Economic Geology and Newfoundland Examples

• Economic Enrichment: Processes in mafic magma chambers can concentrate valuable minerals. Platinum and chromium are enriched in basaltic magmas.
• Chromite and Platinum: Dense minerals like chromite ($FeCr_2O_4$) or sperrylite (a platinum sulfide) settle into discrete, high-density layers on the chamber floor.
• Newfoundland Occurrences:
  • Lewis Hills: Contains mantle rocks with complex chromite layers.
  • Falconbridge Discovery: A mining company drilled a layer in the eighties containing a quarter of a million ($250,000$) tons of chromite.
  • Labrador: Contains some of the world's largest anorthosite magma chambers, which are greater than $90\%$ plagioclase feldspar.
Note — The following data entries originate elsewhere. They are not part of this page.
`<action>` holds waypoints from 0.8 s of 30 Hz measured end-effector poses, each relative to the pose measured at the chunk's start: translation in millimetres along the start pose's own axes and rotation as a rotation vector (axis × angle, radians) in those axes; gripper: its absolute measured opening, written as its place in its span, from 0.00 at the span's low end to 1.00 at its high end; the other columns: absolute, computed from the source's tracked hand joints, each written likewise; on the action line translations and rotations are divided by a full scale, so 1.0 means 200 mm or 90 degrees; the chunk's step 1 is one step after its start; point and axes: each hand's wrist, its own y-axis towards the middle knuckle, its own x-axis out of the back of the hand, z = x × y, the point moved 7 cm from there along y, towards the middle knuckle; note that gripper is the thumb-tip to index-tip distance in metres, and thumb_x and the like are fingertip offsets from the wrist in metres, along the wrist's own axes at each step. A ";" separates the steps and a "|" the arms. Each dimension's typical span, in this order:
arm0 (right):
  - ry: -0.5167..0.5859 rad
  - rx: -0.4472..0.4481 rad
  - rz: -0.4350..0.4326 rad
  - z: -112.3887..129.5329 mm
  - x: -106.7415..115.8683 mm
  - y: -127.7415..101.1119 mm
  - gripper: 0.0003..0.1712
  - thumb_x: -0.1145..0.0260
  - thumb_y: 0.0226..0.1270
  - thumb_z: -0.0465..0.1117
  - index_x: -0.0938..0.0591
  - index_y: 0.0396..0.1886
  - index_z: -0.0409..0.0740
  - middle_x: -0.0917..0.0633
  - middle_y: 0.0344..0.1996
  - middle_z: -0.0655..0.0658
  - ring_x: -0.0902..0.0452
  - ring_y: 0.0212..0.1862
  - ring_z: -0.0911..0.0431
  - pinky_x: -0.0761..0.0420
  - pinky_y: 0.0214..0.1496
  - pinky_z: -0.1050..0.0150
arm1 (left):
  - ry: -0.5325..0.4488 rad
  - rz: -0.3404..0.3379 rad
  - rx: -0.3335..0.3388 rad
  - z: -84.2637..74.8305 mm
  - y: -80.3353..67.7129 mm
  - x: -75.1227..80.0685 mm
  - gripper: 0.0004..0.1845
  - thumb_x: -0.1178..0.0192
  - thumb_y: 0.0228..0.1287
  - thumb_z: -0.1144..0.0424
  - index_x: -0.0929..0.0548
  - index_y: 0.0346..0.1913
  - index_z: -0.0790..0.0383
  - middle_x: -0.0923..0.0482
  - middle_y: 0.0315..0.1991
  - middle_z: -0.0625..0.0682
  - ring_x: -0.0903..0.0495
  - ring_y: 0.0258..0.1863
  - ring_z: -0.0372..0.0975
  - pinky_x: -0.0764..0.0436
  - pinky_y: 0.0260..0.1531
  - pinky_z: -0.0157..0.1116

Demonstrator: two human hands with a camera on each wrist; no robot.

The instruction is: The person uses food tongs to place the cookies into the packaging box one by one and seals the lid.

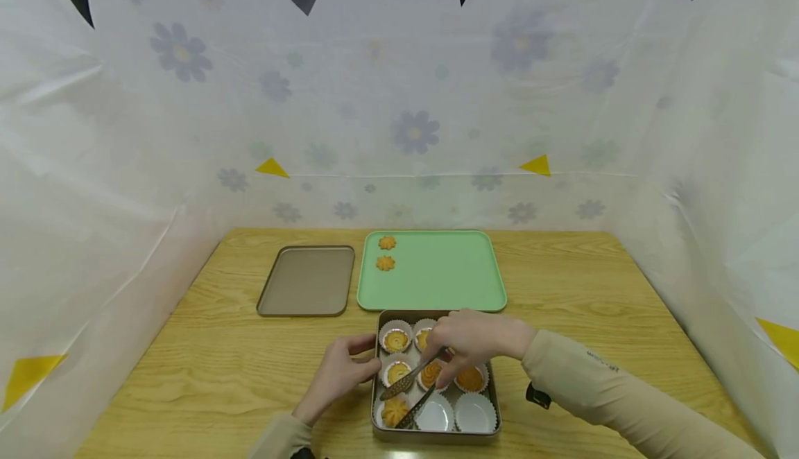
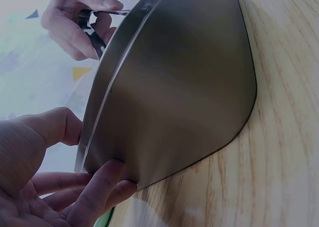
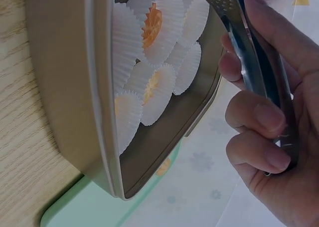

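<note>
Low in the centre of the head view we see the right hand (image 1: 471, 341) reaching in from the lower right, its fingers curled round a pair of metal tongs (image 1: 408, 390) that slant down and to the left over the cookie tin (image 1: 493, 403). The tips of the tongs sit by the cookie (image 1: 394, 412) in the tin's lower-left cup, but we cannot tell whether they touch it. The left hand (image 1: 340, 372) comes up from the bottom edge and holds the tin's left wall, thumb on the rim and fingers against the outside.

The tin lies on the wooden table (image 1: 187, 369), near the bottom of the frame. Paper cups (image 1: 476, 414) line it; several hold cookies, while two at the lower right are empty. Just above the tin is a green tray (image 1: 449, 272) with two cookies (image 1: 386, 253) in its upper-left corner, and left of that tray lies the tin's lid (image 1: 307, 281). A flowered plastic sheet (image 1: 399, 98) walls in the table.

The left wrist view shows us the tin's outer wall (image 2: 174, 87) filling the frame, with the thumb (image 2: 50, 127) above its rim and a fingertip (image 2: 107, 182) pressed low on the metal. The right wrist view shows us fingers (image 3: 259, 117) wrapped over the tong arms (image 3: 249, 52), which lie close together.
</note>
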 end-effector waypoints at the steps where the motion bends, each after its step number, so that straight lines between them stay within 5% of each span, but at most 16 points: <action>1: -0.004 0.002 -0.001 0.00 0.00 0.00 0.22 0.27 0.59 0.57 0.12 0.52 0.58 0.21 0.22 0.64 0.35 0.22 0.74 0.36 0.22 0.82 | 0.000 0.000 0.000 0.00 0.00 0.00 0.30 0.35 0.55 0.71 0.25 0.62 0.81 0.22 0.58 0.76 0.16 0.53 0.61 0.09 0.47 0.38; 24: -0.019 -0.001 -0.001 0.01 0.00 0.00 0.21 0.26 0.58 0.55 0.12 0.52 0.58 0.22 0.21 0.64 0.36 0.22 0.73 0.37 0.20 0.81 | 0.017 -0.004 -0.003 0.00 0.00 0.00 0.30 0.36 0.54 0.71 0.25 0.61 0.81 0.22 0.58 0.76 0.16 0.54 0.61 0.10 0.48 0.37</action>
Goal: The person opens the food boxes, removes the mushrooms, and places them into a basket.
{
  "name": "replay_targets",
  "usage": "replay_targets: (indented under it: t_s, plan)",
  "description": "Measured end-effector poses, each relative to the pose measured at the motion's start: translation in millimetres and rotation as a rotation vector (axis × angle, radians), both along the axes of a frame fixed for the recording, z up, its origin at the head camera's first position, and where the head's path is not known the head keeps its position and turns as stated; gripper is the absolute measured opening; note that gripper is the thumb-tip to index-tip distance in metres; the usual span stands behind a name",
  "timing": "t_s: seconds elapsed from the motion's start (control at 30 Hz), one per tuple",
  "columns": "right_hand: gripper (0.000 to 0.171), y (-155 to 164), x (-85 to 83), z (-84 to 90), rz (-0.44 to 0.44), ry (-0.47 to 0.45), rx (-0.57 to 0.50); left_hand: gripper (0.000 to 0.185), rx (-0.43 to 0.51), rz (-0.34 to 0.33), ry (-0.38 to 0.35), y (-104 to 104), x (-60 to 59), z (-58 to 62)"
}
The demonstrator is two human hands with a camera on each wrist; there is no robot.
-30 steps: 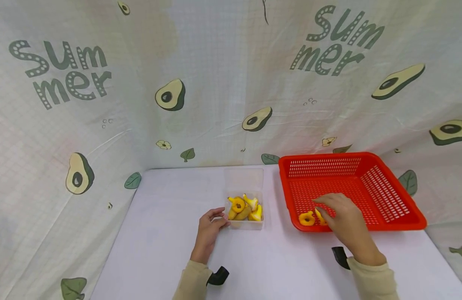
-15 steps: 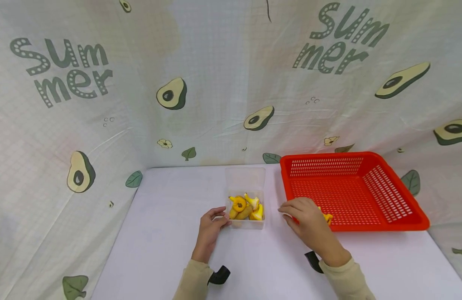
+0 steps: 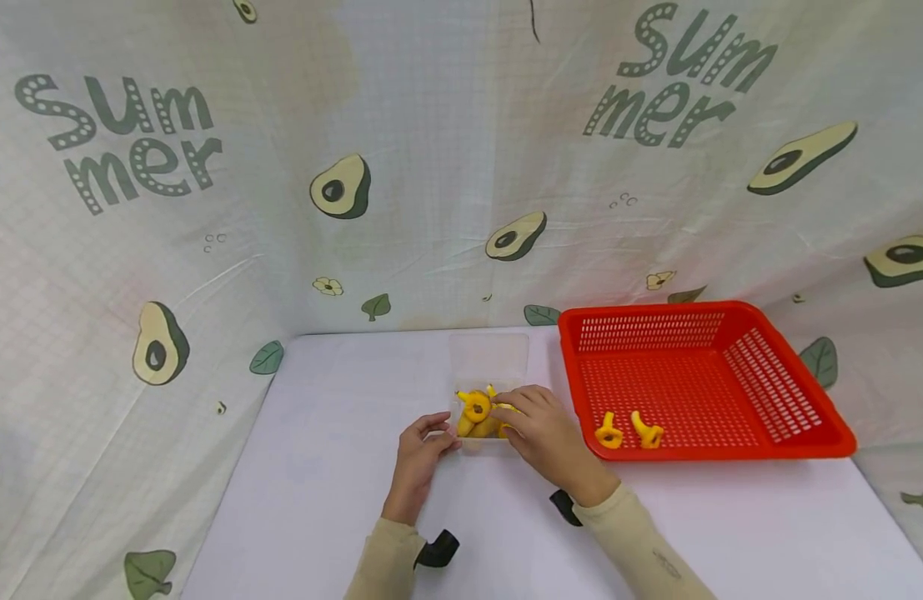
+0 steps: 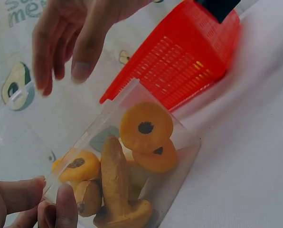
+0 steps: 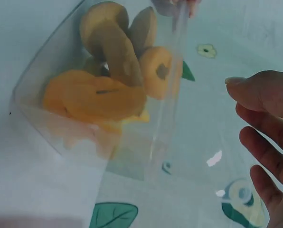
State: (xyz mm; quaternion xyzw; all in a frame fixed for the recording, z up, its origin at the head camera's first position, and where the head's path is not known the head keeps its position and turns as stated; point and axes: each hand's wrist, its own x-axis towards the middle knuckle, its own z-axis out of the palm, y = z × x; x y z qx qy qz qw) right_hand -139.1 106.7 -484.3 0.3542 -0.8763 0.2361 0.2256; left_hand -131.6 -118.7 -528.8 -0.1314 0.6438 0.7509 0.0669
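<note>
The left hand (image 3: 419, 454) pinches the near corner of the clear box (image 3: 489, 392) on the table, the right hand (image 3: 539, 429) hovers open and empty above its yellow mushroom-shaped pieces (image 4: 146, 127), judged light, rigid, best taken by the stem.

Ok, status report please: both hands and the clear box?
Left hand pinches clear box corner. Right hand open over it, holding nothing. Two yellow pieces in red basket. Nothing blocking.

Clear plastic box (image 3: 489, 392) of yellow toy mushrooms (image 4: 132, 161), upright, touching left fingertips (image 4: 61, 204), beneath right fingers (image 4: 80, 57).
</note>
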Motion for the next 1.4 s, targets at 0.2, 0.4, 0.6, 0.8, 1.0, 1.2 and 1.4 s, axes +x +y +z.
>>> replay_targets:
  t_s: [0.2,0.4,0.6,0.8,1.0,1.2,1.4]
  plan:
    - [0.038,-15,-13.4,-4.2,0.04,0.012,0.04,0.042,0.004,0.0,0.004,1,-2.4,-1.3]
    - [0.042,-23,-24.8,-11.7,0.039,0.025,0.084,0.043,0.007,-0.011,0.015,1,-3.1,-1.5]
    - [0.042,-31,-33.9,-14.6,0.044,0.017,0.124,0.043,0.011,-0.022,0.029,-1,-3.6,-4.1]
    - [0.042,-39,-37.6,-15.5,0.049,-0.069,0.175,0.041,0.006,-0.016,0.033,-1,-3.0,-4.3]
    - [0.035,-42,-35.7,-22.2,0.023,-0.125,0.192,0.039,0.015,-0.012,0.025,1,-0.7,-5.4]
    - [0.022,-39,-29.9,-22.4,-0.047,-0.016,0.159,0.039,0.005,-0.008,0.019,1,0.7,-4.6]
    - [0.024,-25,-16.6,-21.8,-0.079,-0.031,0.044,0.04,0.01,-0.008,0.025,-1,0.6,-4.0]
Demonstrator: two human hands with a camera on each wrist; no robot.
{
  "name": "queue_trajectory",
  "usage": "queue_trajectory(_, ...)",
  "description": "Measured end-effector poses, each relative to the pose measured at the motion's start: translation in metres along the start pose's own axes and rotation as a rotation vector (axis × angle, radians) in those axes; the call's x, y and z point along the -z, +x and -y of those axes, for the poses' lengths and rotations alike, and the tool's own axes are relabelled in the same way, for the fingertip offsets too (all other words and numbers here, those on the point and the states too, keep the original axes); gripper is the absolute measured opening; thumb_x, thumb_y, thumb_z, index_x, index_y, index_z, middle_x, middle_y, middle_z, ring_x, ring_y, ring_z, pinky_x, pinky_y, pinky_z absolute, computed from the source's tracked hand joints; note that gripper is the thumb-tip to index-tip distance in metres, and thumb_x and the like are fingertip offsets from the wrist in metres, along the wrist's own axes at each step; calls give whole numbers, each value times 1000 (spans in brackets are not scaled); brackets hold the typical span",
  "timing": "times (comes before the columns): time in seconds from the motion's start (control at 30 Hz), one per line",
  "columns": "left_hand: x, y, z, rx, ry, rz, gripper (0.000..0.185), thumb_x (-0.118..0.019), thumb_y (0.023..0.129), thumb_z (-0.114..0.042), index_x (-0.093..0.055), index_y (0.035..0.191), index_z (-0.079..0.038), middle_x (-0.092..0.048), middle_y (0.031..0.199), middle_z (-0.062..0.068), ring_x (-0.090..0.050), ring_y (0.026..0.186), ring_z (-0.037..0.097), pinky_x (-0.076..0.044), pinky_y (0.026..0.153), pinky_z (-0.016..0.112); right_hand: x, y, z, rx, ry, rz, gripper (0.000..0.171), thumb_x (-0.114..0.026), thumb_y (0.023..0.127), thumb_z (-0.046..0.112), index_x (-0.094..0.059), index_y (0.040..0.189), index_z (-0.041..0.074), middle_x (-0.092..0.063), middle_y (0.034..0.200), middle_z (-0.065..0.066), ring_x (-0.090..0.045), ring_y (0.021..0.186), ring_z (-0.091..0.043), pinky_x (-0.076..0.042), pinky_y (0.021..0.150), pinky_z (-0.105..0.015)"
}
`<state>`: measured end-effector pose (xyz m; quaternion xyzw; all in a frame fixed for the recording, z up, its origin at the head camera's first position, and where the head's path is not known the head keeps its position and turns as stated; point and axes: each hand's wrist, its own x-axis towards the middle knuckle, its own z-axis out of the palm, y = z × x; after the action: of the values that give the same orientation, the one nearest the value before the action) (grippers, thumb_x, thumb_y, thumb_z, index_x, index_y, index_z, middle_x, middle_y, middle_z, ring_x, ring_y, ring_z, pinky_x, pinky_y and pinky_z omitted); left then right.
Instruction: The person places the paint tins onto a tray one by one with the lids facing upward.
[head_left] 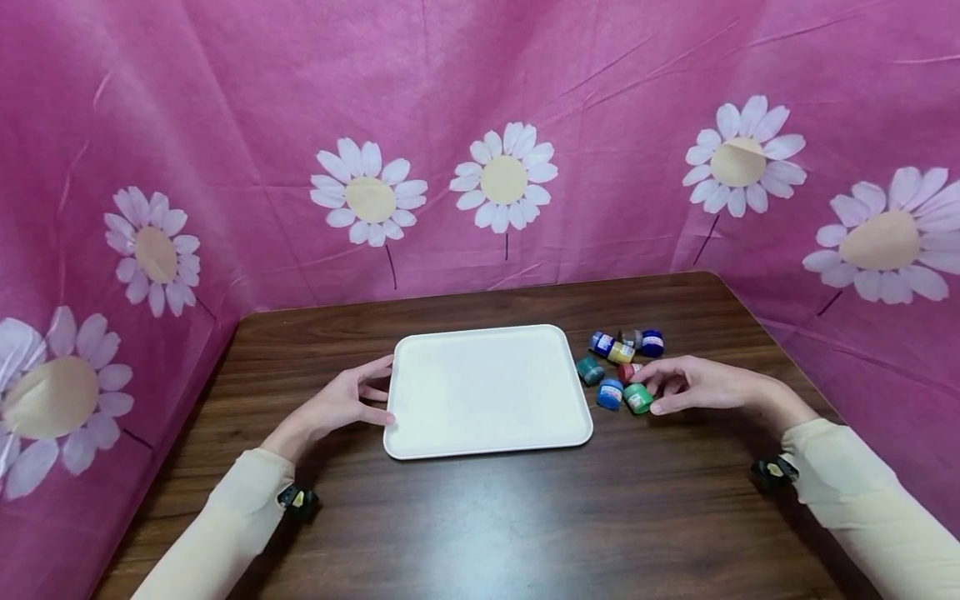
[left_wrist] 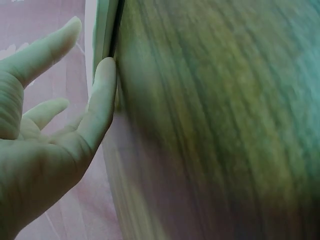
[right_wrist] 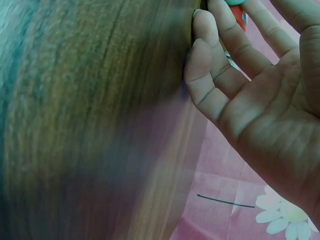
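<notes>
head view: relaxed left hand (head_left: 341,406) touches tray (head_left: 487,442); right hand (head_left: 693,385) pinches green jar (head_left: 638,398), label unreadable.

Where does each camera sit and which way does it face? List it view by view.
Head: above the table, looking down at the white tray, paint pots, both forearms.
Left wrist: beside the left hand, little finger against the tray edge.
Right wrist: beside the right hand, fingers at a red pot.
Shared: the wood tabletop, pink daisy cloth.
</notes>
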<state>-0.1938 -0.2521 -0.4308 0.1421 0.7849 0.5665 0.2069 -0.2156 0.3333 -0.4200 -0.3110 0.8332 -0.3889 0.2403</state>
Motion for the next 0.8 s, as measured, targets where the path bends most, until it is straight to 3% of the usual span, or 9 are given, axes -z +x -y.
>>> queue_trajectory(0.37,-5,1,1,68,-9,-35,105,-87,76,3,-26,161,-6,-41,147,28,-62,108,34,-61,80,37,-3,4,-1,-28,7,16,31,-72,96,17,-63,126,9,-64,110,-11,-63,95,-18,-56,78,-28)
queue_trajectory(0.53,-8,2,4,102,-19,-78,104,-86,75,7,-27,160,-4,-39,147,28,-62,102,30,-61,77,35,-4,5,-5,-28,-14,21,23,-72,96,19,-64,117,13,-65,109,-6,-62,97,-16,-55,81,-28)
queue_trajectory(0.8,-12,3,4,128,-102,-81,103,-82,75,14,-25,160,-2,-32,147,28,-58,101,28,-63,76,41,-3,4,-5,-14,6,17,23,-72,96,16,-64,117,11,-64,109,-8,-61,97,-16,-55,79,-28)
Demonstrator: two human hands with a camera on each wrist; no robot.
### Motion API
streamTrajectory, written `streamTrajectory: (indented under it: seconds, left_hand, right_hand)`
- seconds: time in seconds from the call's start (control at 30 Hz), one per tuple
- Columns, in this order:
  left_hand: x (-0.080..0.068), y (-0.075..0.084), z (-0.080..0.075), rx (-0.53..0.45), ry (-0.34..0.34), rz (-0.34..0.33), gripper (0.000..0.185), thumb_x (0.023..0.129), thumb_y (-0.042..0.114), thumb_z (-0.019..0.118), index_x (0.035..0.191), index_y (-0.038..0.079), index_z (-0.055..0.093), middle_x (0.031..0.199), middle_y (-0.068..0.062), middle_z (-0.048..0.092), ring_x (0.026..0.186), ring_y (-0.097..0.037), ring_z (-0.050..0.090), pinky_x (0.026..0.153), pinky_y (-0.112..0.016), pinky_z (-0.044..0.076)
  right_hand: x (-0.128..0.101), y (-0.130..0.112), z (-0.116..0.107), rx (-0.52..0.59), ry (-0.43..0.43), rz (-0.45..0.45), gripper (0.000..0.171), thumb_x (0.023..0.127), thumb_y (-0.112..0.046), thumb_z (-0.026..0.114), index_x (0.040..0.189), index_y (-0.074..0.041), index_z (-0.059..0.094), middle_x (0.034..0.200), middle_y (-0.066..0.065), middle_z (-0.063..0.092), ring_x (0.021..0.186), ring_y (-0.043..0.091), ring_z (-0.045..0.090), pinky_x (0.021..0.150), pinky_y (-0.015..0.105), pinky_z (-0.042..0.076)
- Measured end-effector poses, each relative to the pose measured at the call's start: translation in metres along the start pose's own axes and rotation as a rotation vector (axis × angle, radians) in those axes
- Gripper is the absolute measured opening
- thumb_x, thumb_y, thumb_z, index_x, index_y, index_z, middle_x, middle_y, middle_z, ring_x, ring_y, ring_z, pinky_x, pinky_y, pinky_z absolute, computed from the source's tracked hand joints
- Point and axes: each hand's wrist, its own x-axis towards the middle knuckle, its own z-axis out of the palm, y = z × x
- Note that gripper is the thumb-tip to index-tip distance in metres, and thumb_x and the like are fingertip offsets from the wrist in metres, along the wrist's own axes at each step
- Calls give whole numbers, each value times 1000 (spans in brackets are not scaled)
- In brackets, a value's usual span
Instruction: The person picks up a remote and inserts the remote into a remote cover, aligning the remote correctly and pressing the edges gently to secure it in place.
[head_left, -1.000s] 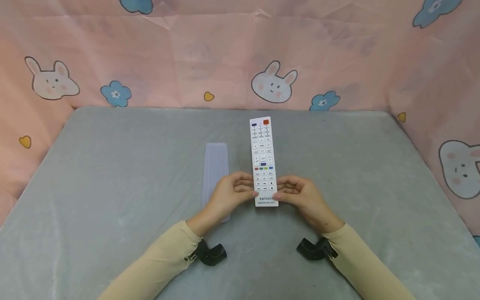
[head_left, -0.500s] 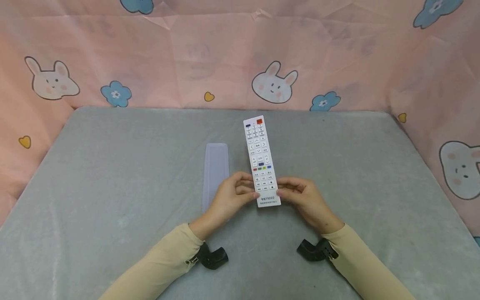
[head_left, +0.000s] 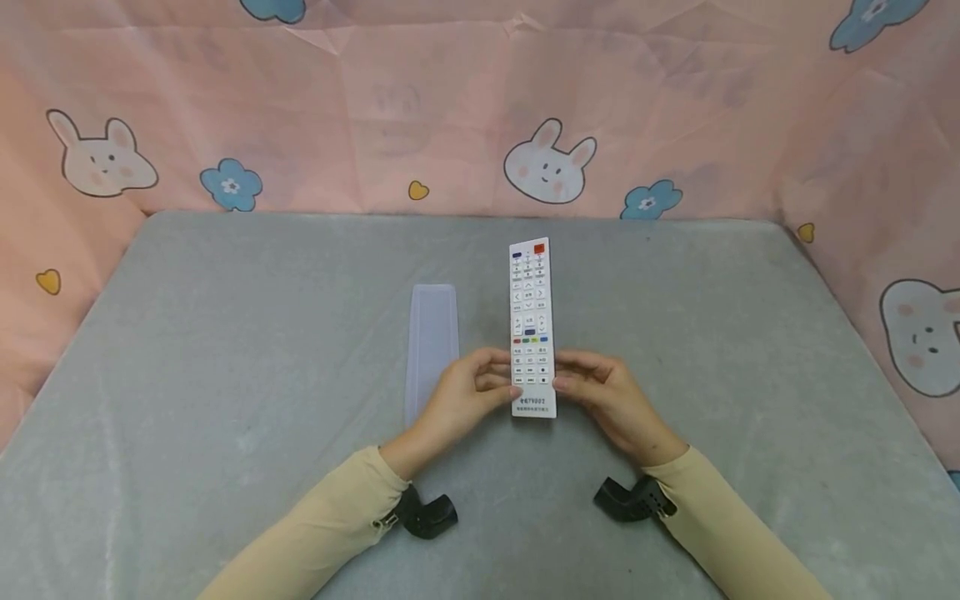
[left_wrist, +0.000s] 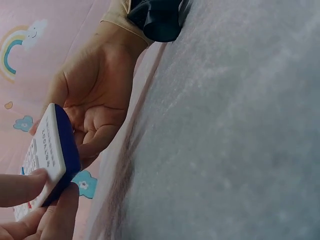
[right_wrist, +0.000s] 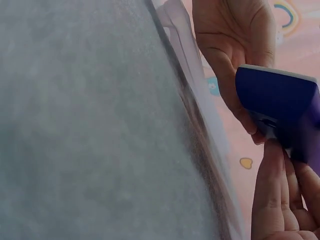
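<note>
Both hands pinch the near end of the remote: the left hand has thumb and curled fingers on its left edge, the right hand does the same on the right edge. Held this way from both sides, the remote is steadied lengthwise, buttons up, its far end pointing away toward the backdrop. The wrist views suggest it is lifted clear of the mat, since its dark blue underside shows between the palms, so the grip seems to carry it rather than just rest on it.

It is a long, slim, hard slab, white on top with rows of small keys and a red key at the far end. Just to its left, partly under the left hand, lies a sleeve: a flat, translucent, rounded strip of similar outline, probably soft. The mat is grey and felt-like; the backdrop is creased pink cloth with rabbits and flowers.
</note>
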Motion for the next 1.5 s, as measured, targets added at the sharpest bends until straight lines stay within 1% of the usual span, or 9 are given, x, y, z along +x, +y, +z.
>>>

Grandiose Examples: Sierra Nevada and Yosemite

• Yosemite National Park: Features spectacular ridges of layered granites that show the same features as mafic intrusions.
• Flow Meters: In these granites, feldspar crystals (some half as long as a human finger) are aligned. They lay flat on the depositional surfaces and align with the flow direction of the magma currents, acting as paleocurrent indicators for the molten rock.